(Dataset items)

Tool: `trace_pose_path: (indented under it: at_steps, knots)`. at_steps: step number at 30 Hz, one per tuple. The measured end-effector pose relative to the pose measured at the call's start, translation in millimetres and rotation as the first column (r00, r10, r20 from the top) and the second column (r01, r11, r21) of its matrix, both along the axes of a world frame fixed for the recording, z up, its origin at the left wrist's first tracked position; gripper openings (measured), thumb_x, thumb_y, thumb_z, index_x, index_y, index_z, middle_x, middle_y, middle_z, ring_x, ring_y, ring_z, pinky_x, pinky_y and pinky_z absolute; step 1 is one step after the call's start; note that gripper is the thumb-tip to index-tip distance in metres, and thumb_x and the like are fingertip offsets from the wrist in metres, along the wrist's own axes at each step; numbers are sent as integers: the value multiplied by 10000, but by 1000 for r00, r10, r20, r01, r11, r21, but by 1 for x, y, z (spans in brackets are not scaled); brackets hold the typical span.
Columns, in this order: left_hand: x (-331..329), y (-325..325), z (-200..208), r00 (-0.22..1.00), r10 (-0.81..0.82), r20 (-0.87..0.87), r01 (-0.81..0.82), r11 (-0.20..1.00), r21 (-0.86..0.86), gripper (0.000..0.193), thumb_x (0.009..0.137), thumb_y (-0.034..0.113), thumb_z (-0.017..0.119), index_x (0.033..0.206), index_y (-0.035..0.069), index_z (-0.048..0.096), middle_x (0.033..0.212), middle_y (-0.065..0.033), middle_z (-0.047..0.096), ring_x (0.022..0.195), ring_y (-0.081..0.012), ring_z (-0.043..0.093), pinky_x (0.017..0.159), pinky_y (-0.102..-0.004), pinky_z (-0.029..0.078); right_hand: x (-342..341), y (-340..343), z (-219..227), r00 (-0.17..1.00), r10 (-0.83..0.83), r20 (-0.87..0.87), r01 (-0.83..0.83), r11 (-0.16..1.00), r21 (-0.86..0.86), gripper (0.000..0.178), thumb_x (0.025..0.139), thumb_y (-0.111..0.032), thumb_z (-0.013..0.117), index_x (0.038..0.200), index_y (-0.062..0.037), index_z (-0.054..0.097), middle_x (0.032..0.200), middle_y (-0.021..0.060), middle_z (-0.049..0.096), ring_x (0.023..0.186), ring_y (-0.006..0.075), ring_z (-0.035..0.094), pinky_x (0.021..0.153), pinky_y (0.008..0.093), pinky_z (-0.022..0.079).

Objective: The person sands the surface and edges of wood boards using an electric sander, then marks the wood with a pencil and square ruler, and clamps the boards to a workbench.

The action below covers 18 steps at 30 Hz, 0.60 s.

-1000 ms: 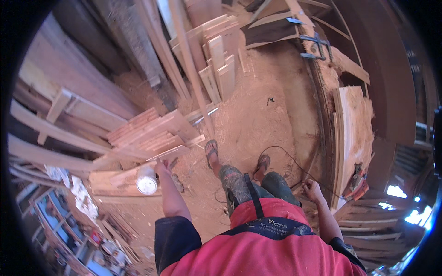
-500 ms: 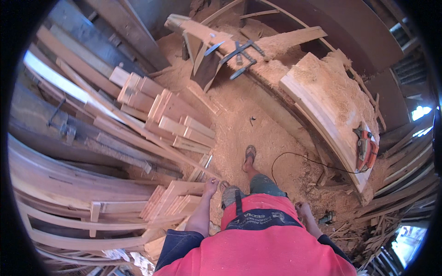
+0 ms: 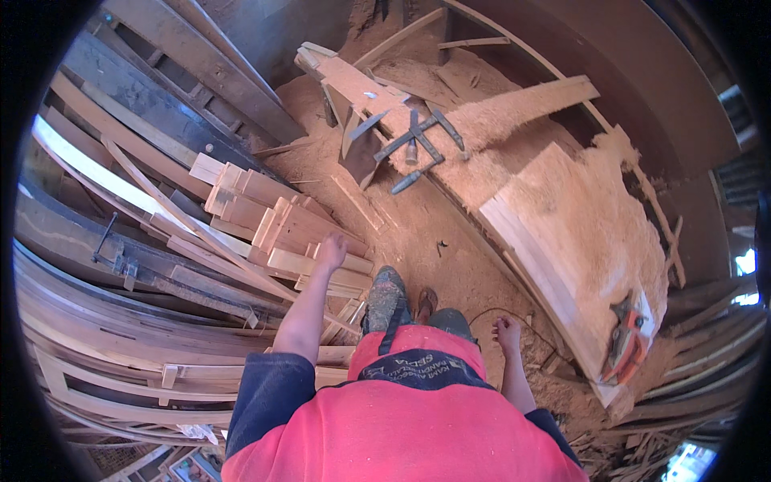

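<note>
My left hand (image 3: 331, 251) hangs loosely closed over the near end of a stack of cut wooden boards (image 3: 309, 229), with nothing visible in its fingers. I cannot tell whether it touches the wood. By my right thigh my right hand (image 3: 506, 332) is curled and holds nothing that I can see. Nearest to that hand lies a wide pale wooden panel (image 3: 522, 233), half covered with shavings. An orange electric power planer (image 3: 629, 341) rests on the panel's near right end.
A dark bar clamp (image 3: 422, 153) lies across the far end of the shavings-strewn bench. Long curved planks (image 3: 120, 313) line my left side. A cable (image 3: 514, 312) loops over the sawdust-covered floor (image 3: 426, 241) by the panel, and a small dark object (image 3: 442, 247) lies there.
I have stepped forward and the view has shifted. My left hand has swung up and forward over the board stack. My right hand has also moved forward.
</note>
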<state>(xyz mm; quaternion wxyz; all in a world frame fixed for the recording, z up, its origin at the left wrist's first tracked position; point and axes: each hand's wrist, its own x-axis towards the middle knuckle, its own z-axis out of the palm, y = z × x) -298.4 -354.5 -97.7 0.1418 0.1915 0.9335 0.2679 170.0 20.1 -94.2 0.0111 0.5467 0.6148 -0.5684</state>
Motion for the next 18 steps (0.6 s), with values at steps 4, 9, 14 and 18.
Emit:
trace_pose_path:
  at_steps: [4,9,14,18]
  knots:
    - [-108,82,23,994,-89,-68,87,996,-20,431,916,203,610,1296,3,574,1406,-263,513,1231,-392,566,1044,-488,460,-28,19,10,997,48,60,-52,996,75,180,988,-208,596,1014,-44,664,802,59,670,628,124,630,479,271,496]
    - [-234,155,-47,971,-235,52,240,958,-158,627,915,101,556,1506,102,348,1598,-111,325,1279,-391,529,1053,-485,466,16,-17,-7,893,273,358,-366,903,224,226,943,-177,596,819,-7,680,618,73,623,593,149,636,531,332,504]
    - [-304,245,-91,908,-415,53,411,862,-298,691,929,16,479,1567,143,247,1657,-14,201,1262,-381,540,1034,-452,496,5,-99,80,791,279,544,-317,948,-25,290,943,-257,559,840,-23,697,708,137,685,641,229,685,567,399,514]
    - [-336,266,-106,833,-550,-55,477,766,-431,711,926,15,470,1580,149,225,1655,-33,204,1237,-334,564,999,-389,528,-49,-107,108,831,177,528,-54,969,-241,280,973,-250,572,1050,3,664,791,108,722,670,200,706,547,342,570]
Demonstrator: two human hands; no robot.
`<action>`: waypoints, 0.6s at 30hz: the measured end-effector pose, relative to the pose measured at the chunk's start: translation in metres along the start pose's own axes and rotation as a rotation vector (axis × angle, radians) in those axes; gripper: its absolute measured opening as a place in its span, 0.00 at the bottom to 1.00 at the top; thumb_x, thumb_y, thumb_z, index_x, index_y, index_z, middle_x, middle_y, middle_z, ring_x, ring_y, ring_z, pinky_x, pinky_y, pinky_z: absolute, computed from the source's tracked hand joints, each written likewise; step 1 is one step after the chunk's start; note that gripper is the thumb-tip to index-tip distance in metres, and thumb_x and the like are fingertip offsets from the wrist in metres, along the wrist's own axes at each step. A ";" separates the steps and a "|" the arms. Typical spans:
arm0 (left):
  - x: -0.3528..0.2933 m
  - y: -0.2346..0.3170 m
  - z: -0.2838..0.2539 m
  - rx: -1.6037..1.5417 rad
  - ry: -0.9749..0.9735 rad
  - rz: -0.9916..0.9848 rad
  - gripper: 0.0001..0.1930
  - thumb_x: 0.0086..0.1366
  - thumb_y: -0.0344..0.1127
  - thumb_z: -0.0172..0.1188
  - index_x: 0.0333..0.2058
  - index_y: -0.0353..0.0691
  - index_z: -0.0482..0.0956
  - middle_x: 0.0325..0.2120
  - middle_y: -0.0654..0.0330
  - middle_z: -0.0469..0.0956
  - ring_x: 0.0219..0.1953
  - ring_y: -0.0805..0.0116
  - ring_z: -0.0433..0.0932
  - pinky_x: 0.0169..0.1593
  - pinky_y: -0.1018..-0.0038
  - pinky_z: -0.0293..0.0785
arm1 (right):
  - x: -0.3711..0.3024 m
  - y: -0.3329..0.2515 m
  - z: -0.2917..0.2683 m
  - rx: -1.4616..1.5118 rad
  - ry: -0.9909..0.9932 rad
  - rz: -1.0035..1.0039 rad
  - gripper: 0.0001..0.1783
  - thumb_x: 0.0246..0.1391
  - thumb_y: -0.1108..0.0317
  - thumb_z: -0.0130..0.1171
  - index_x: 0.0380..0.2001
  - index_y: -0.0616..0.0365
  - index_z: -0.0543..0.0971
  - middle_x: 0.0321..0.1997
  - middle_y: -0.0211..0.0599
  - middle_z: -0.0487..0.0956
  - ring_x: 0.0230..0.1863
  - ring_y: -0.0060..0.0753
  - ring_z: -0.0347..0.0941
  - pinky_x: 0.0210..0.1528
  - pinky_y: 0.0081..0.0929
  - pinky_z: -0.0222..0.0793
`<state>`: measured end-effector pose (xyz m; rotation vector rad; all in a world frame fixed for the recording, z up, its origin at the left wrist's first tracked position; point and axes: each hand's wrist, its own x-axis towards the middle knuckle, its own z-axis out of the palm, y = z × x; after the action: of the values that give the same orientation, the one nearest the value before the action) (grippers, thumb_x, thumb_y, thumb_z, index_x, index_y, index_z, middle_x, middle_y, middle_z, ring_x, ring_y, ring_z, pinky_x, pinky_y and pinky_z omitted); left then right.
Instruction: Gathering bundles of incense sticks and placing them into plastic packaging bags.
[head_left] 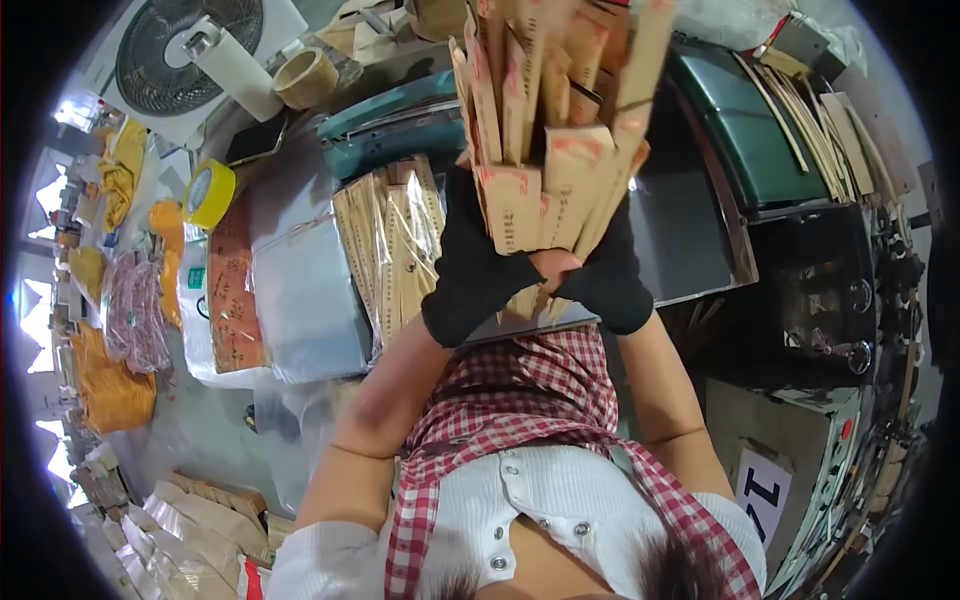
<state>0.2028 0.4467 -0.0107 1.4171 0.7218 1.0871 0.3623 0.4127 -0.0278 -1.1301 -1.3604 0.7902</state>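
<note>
A loose bundle of narrow tan paper packets point(515, 205) with red and dark print stands upright between my hands, fanned out toward the far side. My left hand point(478, 262), in a black glove with bare fingertips, grips the bundle's left side. On its right side my right hand point(612, 275), gloved the same way, is closed too. The thumbs meet at the near end of the bundle. Most of my other fingers are hidden behind the packets. Just left of my left hand, more packets point(395, 235) lie side by side under clear, shiny plastic.
Flat clear plastic bags point(305, 295) lie on the left of the table, near a yellow tape roll point(209, 194). Farther back are a fan point(185, 50), a white bottle point(232, 72) and a tan tape roll point(305, 78). A dark green machine point(745, 125) stands at the right.
</note>
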 end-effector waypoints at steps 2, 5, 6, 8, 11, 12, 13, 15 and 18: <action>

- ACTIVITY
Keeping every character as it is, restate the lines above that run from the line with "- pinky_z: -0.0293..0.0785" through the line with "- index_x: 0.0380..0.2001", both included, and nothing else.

- WRITTEN SOLUTION
  - pinky_z: -0.0293..0.0785
arm1 (right):
  - x: -0.3711..0.3024 m
  - y: -0.3329..0.2515 m
  - z: -0.2917..0.2683 m
  - rx: -1.4616..1.5118 rad
  - ry: -0.9909..0.9932 rad
  - rz: -1.0035..1.0039 rad
  - gripper: 0.0001..0.1783
  - thumb_x: 0.0246..0.1391
  - thumb_y: -0.1108..0.0317
  - thumb_z: -0.0130..0.1171
  - index_x: 0.0380..0.2001

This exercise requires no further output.